> _About this exercise_: Every line of the data must be retyped exactly as it stands.

--- --- ---

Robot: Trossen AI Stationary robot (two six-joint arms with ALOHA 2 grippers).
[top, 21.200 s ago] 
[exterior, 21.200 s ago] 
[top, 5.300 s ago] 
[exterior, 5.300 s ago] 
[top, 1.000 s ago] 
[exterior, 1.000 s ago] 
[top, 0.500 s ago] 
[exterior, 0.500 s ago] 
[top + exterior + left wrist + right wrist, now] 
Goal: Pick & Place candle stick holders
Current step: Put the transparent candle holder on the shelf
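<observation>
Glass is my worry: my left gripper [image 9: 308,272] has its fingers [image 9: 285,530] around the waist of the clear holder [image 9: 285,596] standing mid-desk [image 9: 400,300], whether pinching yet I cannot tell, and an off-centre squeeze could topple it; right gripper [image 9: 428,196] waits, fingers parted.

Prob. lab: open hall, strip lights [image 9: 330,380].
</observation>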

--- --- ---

> _Completed task_:
Robot: Trossen AI Stationary robot (two six-joint arms with ALOHA 2 grippers).
[top, 21.200 s ago] 
[exterior, 21.200 s ago] 
[top, 5.300 s ago] 
[exterior, 5.300 s ago] 
[top, 1.000 s ago] 
[exterior, 1.000 s ago] 
[top, 0.500 s ago] 
[exterior, 0.500 s ago] 
[top + exterior + left wrist + right wrist, now] 
Goal: Pick & Place candle stick holders
Current step: Put the transparent candle holder on the shelf
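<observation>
Glass is my worry: my left gripper [image 9: 308,272] has its fingers [image 9: 285,530] around the waist of the clear holder [image 9: 285,596] standing mid-desk [image 9: 400,300], whether pinching yet I cannot tell, and an off-centre squeeze could topple it; right gripper [image 9: 428,196] waits, fingers parted.

Prob. lab: open hall, strip lights [image 9: 330,380].
</observation>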

The full output has been given.